Masala y Maíz had opened a few months earlier in the quietly elegant colonia of San Miguel Chapultepec, a triangle of leafy streets that separates Condesa from the Bosque de Chapultepec. Right away, it was a space obsessed with hybridity: an artists’ residency, an ambitious full-service restaurant, and a coffee shop serving house-made doughnuts from a window connecting the kitchen to the street. That evening, it was also a workshop for a handful of curious people, an event that was local in its reach, yet cosmopolitan in its vision.
For Listman and Keval, the menu at Masala y Maíz is a reflection of the mestizaje, or cultural mixing, that has defined Mexican culture since the Spanish conquest. Here, huevos rancheros come with uttapam flatbreads in place of tortillas. Giant prawns are coated in Ethiopian berbere and served with jicama and rose water. Patra de hoja santa, a riff on an Indian snack of spiced chickpea batter, trades the traditional taro leaf for southern Mexico’s emblematic herb, hoja santa.
San Miguel was not an obvious choice for this kind of restaurant. Peaceful and residential, the area is best known for its access to the Bosque de Chapultepec, never more than a few blocks away; for the pretty cobblestoned lanes that line its southern side; and for the beloved white-tablecloth cantina, El Mirador de Chapultepec, that has been a favourite among city politicians for decades. It’s also notable for its proximity to several essential design institutions, including the influential gallery Kurimanzutto, which turns 20 this year. Casa Luis Barragán, the former home of Mexico’s Pritzkerwinning 20th-century architectural master Luis Barragán, lies just beyond the colonia’s western edge, and the renowned Archivo de Diseño y Arquitectura exhibition space sits right next door to Barragán’s house.

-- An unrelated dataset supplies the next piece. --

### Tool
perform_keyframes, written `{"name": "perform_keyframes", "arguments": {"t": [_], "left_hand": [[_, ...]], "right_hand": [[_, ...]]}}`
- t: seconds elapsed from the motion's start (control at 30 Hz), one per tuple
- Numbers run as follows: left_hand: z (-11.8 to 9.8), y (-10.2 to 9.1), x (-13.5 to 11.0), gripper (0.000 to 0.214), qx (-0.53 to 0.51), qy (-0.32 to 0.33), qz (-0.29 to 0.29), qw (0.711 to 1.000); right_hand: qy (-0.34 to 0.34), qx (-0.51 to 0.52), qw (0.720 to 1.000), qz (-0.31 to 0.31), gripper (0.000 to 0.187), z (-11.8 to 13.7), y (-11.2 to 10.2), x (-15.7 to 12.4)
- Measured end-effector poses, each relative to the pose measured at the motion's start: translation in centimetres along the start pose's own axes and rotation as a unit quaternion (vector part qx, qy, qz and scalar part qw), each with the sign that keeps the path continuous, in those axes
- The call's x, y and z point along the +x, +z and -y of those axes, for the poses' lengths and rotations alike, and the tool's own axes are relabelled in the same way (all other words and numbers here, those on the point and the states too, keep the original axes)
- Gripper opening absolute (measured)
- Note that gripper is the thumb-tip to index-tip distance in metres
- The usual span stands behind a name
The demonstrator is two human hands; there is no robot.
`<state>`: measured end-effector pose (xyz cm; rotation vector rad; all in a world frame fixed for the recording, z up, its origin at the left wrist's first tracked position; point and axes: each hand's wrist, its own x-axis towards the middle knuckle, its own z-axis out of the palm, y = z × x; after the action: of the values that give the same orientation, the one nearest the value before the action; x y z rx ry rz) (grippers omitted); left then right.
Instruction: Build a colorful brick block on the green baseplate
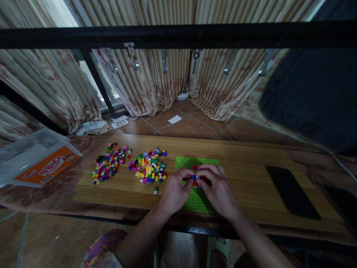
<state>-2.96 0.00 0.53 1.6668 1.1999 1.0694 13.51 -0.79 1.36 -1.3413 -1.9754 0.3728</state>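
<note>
A green baseplate (196,162) lies on the wooden board (245,160) in front of me. Both my hands meet over its middle. My left hand (176,189) and my right hand (219,188) have their fingers curled and pinched on a small brick build (196,177) of red and blue bricks that stands on the plate. Most of the build is hidden by my fingers. Two heaps of small coloured bricks lie to the left: the nearer heap (149,169) beside my left hand, the farther heap (109,163) beyond it.
A clear plastic box with an orange label (41,158) stands at the far left. Two dark flat phones (291,190) (341,201) lie on the right. A black bar (178,35) crosses overhead. Curtains and tiled floor lie behind the board.
</note>
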Motion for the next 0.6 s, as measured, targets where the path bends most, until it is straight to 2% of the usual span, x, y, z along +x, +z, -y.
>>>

San Miguel is the ideal place for peaceful walks past magnificent private homes secreted away behind humble Neocolonial façades, for whiling away hours in quiet corners of the Bosque de Chapultepec, or for sipping hibiscus mead brewed right here in the city, a specialty at Masala y Maíz. It’s also the ideal place to reflect on something Chilangos have known for ages: that Mexico City isn’t just the capital of the Spanish-speaking world, or the biggest city in North America. A city of immigrants and innovation, built and rebuilt with a zealous lust for the new, blasted by tragedy, sustained by passion and pragmatism—Ciudad de México is, and always has been, the great city of the Americas.